BLONDE - Andrew Dominik
Avec Blonde, Andrew Dominik ressuscite Marilyn Monroe pour mieux l’humilier
En 1992, soit 30 après la mort de Marilyn Monroe, la vedette interplanétaire s’apprête à avoir un nouveau voisin : le magnat de la pornographie Hugh Hefner, qui fait l’acquisition de l’emplacement funéraire mitoyen au cimetière de Westwood Village Memorial Park, à Los Angeles. Obsédé par celle qu’il considérait comme « la blonde ultime » au point de faire son beurre sur des photos d’elle dans le plus simple appareil, le fondateur de Playboy concrétisait là son désir de passer du bon temps avec Marilyn. On peut donc dire qu’après avoir passé son existence en ligne de mire de la violence du désir masculin, Marilyn Monroe passe son éternité aux côtés d’un pervers libidineux. L’objectification barbare dont elle aura fait les frais sera sans doute immortelle, ravivée ponctuellement par le male gaze – dont Blonde, d’Andrew Dominik se fait actuellement le mélancolique porte-étendard.

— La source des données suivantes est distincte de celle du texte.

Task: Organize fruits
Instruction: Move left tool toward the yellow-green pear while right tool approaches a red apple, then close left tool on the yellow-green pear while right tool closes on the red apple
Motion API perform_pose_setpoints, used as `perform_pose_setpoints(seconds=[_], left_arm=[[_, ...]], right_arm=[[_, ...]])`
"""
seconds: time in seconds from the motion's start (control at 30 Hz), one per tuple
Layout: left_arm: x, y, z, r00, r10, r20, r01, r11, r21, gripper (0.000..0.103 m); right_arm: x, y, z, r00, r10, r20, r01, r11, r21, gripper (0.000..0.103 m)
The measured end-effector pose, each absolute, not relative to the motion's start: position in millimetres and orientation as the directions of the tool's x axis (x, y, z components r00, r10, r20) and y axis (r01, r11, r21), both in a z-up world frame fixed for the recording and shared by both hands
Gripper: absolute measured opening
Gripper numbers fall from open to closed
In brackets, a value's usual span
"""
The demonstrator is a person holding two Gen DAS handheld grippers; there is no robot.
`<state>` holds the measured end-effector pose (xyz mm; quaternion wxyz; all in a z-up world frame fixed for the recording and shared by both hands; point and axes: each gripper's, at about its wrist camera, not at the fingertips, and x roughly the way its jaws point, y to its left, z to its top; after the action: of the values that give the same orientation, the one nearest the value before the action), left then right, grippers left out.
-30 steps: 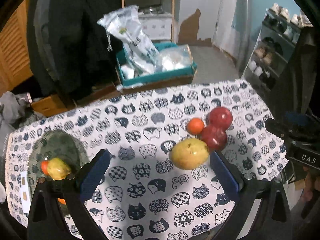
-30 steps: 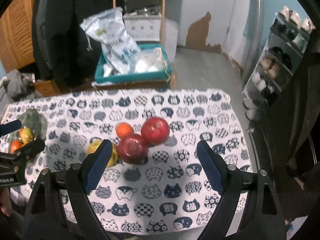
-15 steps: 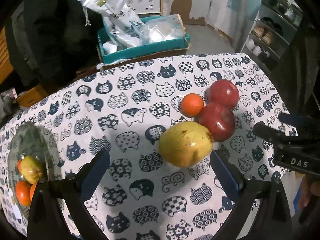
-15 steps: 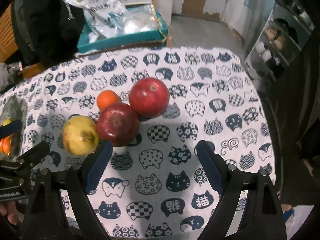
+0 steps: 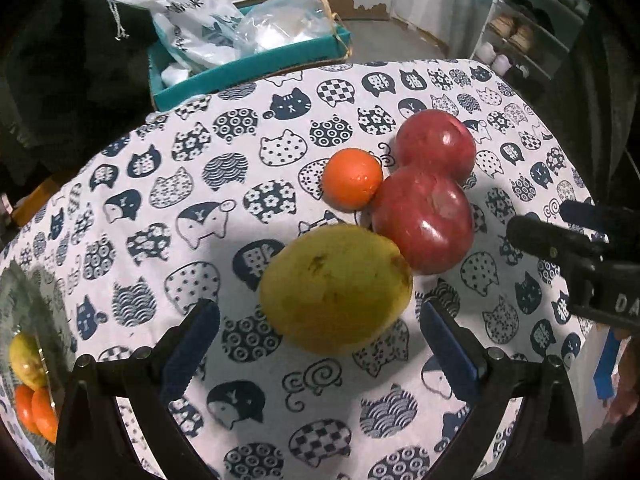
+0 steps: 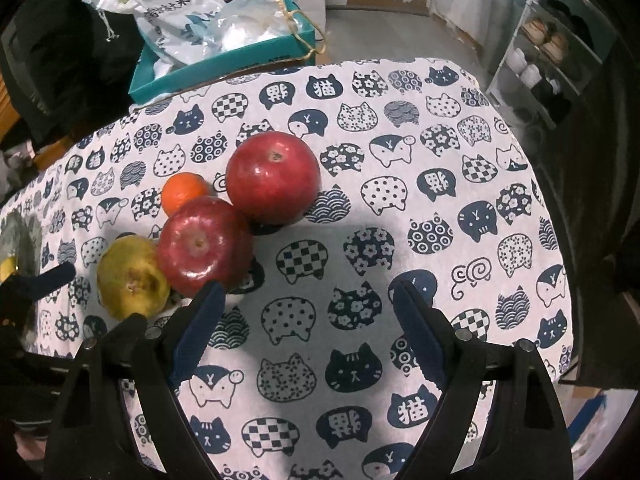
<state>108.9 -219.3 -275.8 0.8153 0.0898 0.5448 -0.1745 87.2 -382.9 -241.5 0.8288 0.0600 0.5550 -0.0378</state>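
Where the cat-print tablecloth (image 5: 248,168) covers the table, four fruits sit bunched together. Behind the far edge stands a teal box (image 5: 256,68) stuffed with plastic bags (image 5: 192,20). At the left edge a glass plate (image 5: 24,304) holds more fruit. The left gripper (image 5: 320,344) hangs spread wide, empty, just short of the yellow pear (image 5: 336,288). The right gripper (image 6: 304,328) is equally agape, over bare cloth. Two red apples (image 6: 272,178) touch each other, and the small orange (image 5: 352,178) nestles against them.
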Motion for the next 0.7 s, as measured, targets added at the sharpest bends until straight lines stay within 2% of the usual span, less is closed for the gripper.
perform_pose_setpoints(seconds=[0.3,0.33,0.4,0.43,0.7], left_arm=[[127,-227,-297,0.292,-0.229,-0.929,0.407,0.908,-0.096,0.100],[128,-226,-299,0.284,-0.237,-0.929,0.401,0.910,-0.109,0.099],[130,-222,-303,0.264,-0.262,-0.928,0.387,0.910,-0.147,0.087],[130,-221,-305,0.249,-0.280,-0.927,0.387,0.907,-0.170,0.086],[126,-210,-301,0.286,-0.283,-0.915,0.360,0.917,-0.171,0.085]], right_arm=[[95,-385,-247,0.380,0.024,-0.925,0.133,0.988,0.081,0.085],[96,-384,-248,0.379,0.026,-0.925,0.134,0.987,0.083,0.085],[98,-384,-250,0.375,0.031,-0.926,0.137,0.987,0.088,0.085],[99,-384,-250,0.374,0.032,-0.927,0.138,0.986,0.090,0.085],[105,-373,-253,0.377,0.052,-0.925,0.109,0.989,0.101,0.085]])
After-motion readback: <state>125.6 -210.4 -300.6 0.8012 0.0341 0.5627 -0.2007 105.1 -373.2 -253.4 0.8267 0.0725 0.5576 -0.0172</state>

Qui est Norma Jean ? Prétend-il questionner. Malgré trois longues heures de film où Ana de Armas repousse inutilement ses limites, nous ne le saurons jamais – la mosaïque ultra-stylisée de Blonde n’a pas le temps de représenter cette grande actrice comme un être complexe dotée d’aspirations multiples. Pour ça, il aurait fallu entre autres que le réalisateur daigne au moins s’intéresser à sa filmographie mais, comme il l’a avoué lui-même en interview, il n’en a cure. Seule l’icône auréolée de souffrance l’intéresse dans une vision monodimensionnelle, aux confins du sadisme (Marilyn abusée, Marilyn battue, Marilyn violée) et mâtinée d’accents freudiens, car finalement, le problème, c’est que Marilyn n’avait pas de père. Des daddy issues, dans tout ce que ce concept peut avoir de méprisant et de patriarcal, ni père, ni enfant sur lequel déverser tout l’amour dont elle était pétrie. Blonde insistera d’ailleurs bien sur ce problème à grands moyens de scènes racoleuses qui se muent involontairement en réquisitoire contre l’avortement. Un plan, en particulier, revient en tête, il semble comme émaner des entrailles de l’idole ; s’approprier chaque parcelle de son épiderme n’aura pas suffi, il fallait en coloniser l’intérieur. Du visionnage de Blonde ne reste qu’un sentiment de mal-être diffus. Norma Jean, la vraie, reste loin de nous, décidément absente de ce film-boule à neige embourbé dans la complaisance cruelle. La seule chose qui reste est l’incompétence d’Andrew Dominik, incapable de dépeindre une vie certes marquée par la souffrance, mais qui ne pouvait pas s’y résumer.